I know it’s a bit of a city-girl-turned-mummy cliché, but I do love an interior design project here and there. The first house I bought together with Big M was in fact a complete sh*thole, and doing it up was a bit more of a project than I had bargained for. By the end of it, I hadn’t only gathered first hand experience of the meaning of steep learning curve; I had also grown a baby and was ready to pop. Yes, there were lots of tears. Not only on my side. I think the builders were actually terrified of my raging hormones and me.

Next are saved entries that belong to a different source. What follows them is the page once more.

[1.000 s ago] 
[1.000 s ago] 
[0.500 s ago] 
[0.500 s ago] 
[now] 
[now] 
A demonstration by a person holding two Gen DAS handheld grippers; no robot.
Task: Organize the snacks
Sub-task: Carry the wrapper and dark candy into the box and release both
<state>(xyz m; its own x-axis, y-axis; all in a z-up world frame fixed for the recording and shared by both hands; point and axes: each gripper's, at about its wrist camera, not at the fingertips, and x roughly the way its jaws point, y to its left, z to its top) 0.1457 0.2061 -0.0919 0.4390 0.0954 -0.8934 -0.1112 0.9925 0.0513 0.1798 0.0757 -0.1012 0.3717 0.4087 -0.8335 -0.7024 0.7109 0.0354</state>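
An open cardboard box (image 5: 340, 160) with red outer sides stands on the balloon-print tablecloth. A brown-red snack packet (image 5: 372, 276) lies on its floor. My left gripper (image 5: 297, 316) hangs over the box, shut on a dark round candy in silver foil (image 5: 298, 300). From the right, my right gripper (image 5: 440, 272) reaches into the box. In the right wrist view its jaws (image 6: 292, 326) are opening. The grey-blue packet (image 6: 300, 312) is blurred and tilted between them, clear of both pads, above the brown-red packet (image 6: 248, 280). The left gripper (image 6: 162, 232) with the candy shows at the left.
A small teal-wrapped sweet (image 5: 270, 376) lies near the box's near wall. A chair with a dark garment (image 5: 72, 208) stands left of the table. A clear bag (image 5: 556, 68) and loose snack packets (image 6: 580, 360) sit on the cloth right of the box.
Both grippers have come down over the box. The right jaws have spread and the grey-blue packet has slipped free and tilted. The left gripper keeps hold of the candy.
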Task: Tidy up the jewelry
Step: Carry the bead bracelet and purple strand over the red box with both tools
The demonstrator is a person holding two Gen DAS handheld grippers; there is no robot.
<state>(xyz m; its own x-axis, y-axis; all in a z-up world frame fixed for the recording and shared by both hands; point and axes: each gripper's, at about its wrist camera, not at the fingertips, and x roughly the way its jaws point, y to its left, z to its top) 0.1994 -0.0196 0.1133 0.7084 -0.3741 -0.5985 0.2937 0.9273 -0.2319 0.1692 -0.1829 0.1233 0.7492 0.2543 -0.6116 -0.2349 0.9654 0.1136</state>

Three years later, we had decided to move back to West London, we had bought a new home (read: sh*thole), and we had started to grow another baby. We had also changed builders (learning number one: more capable builders make for less raging), and I had much more of a clue of what I was doing. And this is how it went:
To begin with, we were looking for a theme that should find its way throughout the apartment. As it is a lateral flat within an old mansion block in a rather posh neighbourhood, shabby chic was off the menu (shabby chic is my favourite interior style – you buy something chic and the kids turn it into shabby in no time. So easy!). We settled for 1920s inspired Manhattan chic. Think chrome detailing, smooth floors, marble and walnut.
We replaced the old floors with oak chevron parquet in a dark stain that’s very similar to walnut, but much more affordable. Bevelled edges give the floor a soft lived-in look, taking away the ‘brand new’ aspect.
The kitchen was a tiny and cluttered space with old white goods and awful cabinets that didn’t fit the unevenly shaped room. It all had to go. And I had to sit down and come up with a plan. Because despite its miniscule size, it had to fit a dishwasher, washing machine, tumble dryer, family sized cooker and decent fridge-freezer plus cabinets and drawers for storage. No mean feat then.
BUT we succeeded. The kitchen is one of my favourite rooms with its grey shaker style doors, cup handles, the big cooker, marble worktops and sink underneath the window. It’s our little machine room, and we often find ourselves squeezed into it all at once, kids on the floor and Big M and I cooking/chatting.